For the two genes of interest, merA and merB , we designed a 7-fragment plasmid construct model with the basic components of P0 Plasmid backbone, P1 Promoter, P2 RBS, P3 merA , P4 RBS, P5 merB and P6 Transcription terminator. The plasmid backbone is the main structure of the construct and contains all the necessary elements for replication and maintenance within the host cell. The first phase of protein synthesis, transcription, is initiated by the promoter and it ends with a signal from the terminator. The promoter has an important role of regulating gene expression and in turn the terminator ensures the proper processing and releasing of mRNA. There are two RBS’s separately located before each gene of interest in charge of facilitating translation by allowing the binding of ribosomes to mRNAs. (Fig. 4).


Figure 4. The basic model of our 7-fragment construct.

The gene elements used in our model are supported by literature research and contacting professionals. We used the same principle and assembly system described by Thiel et al 2019. Apart from the genes of interest, all the gene fragments were chosen from the plasmid library compiled and validated at UTU. The final position of each fragment is determined by their cohesive ends. In our model we used RSF1010 -derived pDF as a plasmid backbone (Nagy et al 2021) and PA1lac0-1/Riboj as a promoter which was located upstream of both merA and merB.

PA1lac0-1/Riboj is a lac-based inducible promoter which means it is not continuously active but it can be turned on with the presence of a specific inducer. The promoter has a “leaky transcription” and is passively around 50% active even without an inducer. IPTG is an efficient non-toxic inducer that has been widely used in Synechocystis . In bacteria IPTG mimics a sugar molecule, lactose, binding and preventing Lacl repressor protein from inhibiting the lac-based promoter which initiates the transcription of downstream genes. With this promoter, the bioremediation process can be controlled and induced if needed with the addition of IPTG (Guerrero et al., 2012).
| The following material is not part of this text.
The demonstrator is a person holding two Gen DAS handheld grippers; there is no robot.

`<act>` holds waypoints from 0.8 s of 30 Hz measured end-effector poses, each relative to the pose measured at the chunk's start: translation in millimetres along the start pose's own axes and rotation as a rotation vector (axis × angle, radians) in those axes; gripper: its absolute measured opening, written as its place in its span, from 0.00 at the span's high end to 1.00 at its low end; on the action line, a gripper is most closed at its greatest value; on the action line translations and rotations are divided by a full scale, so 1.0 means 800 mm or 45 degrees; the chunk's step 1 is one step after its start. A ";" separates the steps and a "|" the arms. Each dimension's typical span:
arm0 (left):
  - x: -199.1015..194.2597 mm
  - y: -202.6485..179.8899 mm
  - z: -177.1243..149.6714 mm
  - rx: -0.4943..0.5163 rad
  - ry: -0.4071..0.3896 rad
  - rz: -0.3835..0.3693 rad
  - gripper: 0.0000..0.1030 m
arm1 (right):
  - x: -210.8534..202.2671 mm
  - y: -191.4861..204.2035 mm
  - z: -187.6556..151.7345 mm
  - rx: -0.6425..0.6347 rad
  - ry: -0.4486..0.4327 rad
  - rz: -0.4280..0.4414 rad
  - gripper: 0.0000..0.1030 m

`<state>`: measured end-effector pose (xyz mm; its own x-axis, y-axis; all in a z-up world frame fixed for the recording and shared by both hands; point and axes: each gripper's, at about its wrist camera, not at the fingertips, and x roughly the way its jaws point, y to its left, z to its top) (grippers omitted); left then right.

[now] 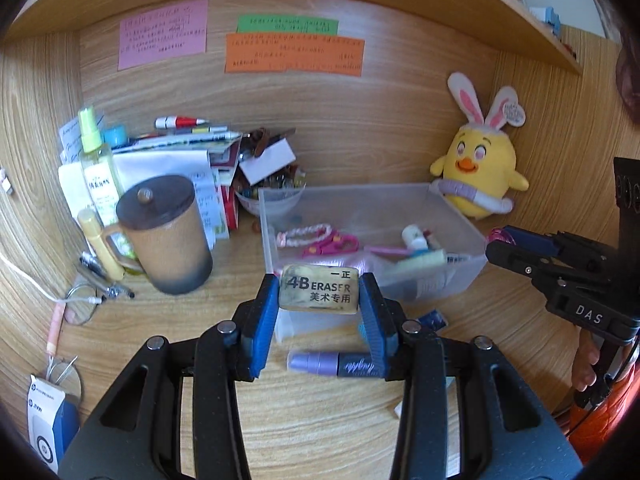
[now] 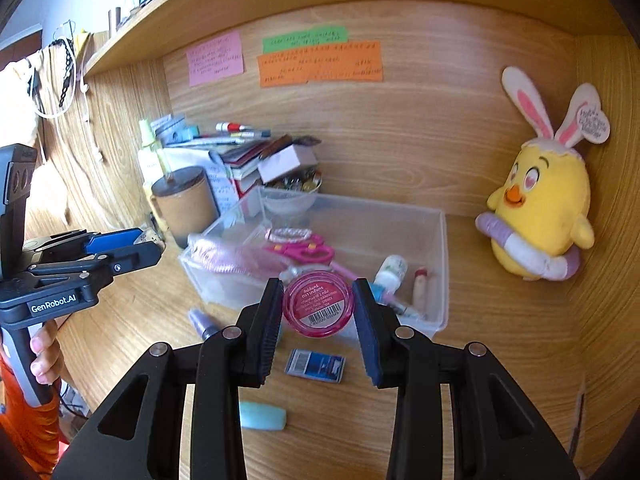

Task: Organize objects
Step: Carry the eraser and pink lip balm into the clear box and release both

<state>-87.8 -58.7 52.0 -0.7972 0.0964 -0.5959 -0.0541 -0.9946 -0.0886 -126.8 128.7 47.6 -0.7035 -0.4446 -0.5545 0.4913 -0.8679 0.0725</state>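
My left gripper (image 1: 319, 294) is shut on a worn yellowish 4B eraser (image 1: 319, 289), held above the desk just in front of the clear plastic bin (image 1: 452, 208). My right gripper (image 2: 318, 306) is shut on a small round pink jar (image 2: 318, 304), held over the bin's (image 2: 442, 264) near edge. The bin holds pink scissors (image 2: 308, 252), a bead bracelet, a small white bottle (image 2: 390, 270) and other small items. The left gripper also shows in the right wrist view (image 2: 140, 244), and the right gripper shows in the left wrist view (image 1: 520, 252).
On the desk lie a purple marker (image 1: 336, 364), a small blue packet (image 2: 315, 365) and a pale teal eraser (image 2: 262, 415). A brown lidded mug (image 1: 168, 232), a spray bottle, stacked papers and pens stand at the left. A yellow chick plush (image 2: 540, 216) leans at the right wall.
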 end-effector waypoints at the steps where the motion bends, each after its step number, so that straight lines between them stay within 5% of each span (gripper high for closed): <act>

Unlike with E. coli, there are currently no valid in silico tools for selecting the most efficient RBS’s for our genes of interest in Synechocystis . Therefore, one phase of our experimental work includes testing the constructs with three different RBS’s for each position (P2 and P4): RBS S3, RBS S4 and RBS S5. With these RBS’s we found the most promising evidence of their compatibility and efficiency (Thiel et al 2018). The goal of this experimentation is to optimize the most efficient RBS compatible with this system.

For optimization, we decided to make different variations of constructs changing between the RBS’s and the gene homologs. We will also make one-gene constructs with a reporter protein like sYFP2 or EFE to see the function and mechanism of each gene separately. (Fig. 5).


Figure 5. A simplified model of the different constructs we can assemble. We aim to optimize the best RBS’s and gene homologs using these models. A) two-gene construct with merA /merB B) control with sYFP2/EFE C) one-gene construct with sYFP2/merB D) one-gene construct with merA/EFE.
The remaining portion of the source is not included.